- **WORK ORDER**:
The whole listing below must be printed again exactly, images excluded.

---

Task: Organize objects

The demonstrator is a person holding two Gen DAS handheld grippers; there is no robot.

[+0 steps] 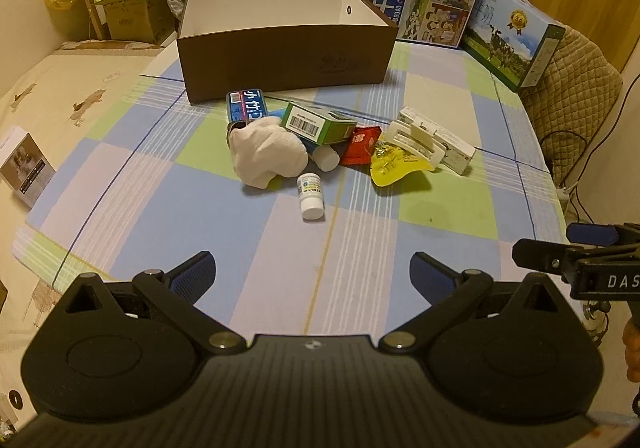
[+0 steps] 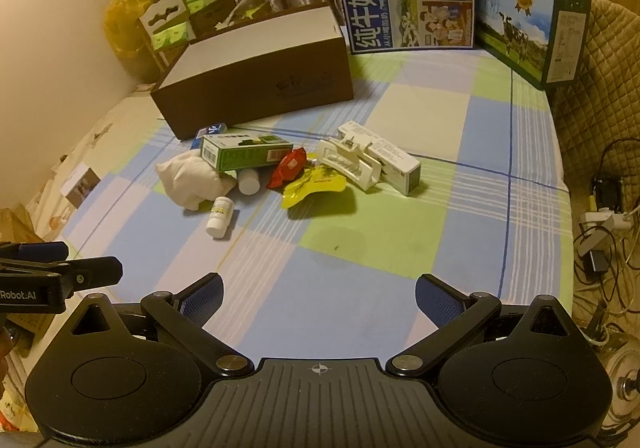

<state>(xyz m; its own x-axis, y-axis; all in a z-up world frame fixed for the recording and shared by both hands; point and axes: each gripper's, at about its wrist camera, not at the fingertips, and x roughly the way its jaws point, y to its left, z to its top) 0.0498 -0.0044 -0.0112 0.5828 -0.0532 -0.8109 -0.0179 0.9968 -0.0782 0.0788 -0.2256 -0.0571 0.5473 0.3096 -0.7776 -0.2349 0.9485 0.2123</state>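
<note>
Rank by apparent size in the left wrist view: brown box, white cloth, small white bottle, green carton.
1. brown box, largest though farthest.
2. white cloth.
3. green carton, partly overlapped, so close to the cloth.
4. small white bottle, smallest though nearest.

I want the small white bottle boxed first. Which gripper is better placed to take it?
Left, probably: the small white bottle lies straight ahead of the open left gripper; the right gripper, also open, sees it off to its left.
</note>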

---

- **RESULT**:
Task: Organize objects

The demonstrator is a person holding two Gen DAS handheld grippers; there is no robot.

[+0 steps] 
[+0 steps] 

<state>(xyz m; its own x-axis, y-axis; all in a z-up world frame fixed for the recording and shared by both hands; point and axes: each gripper's, at about its wrist camera, not at the fingertips, and x roughly the way its jaws point, y to its left, z to its top) 0.0498 -0.0044 -0.0112 0.5828 -0.0532 -0.8109 -0.0179 0.9968 -0.0782 0.0788 -0.2256 -0.0571 0.5473 0.3096 -0.7776 -0.2349 0.9485 0.2123</state>
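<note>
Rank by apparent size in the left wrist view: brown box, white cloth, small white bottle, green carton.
1. brown box, largest though farthest.
2. white cloth.
3. green carton, partly overlapped, so close to the cloth.
4. small white bottle, smallest though nearest.

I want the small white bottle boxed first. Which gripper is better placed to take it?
Left, probably: the small white bottle lies straight ahead of the open left gripper; the right gripper, also open, sees it off to its left.
</note>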

That concludes the answer.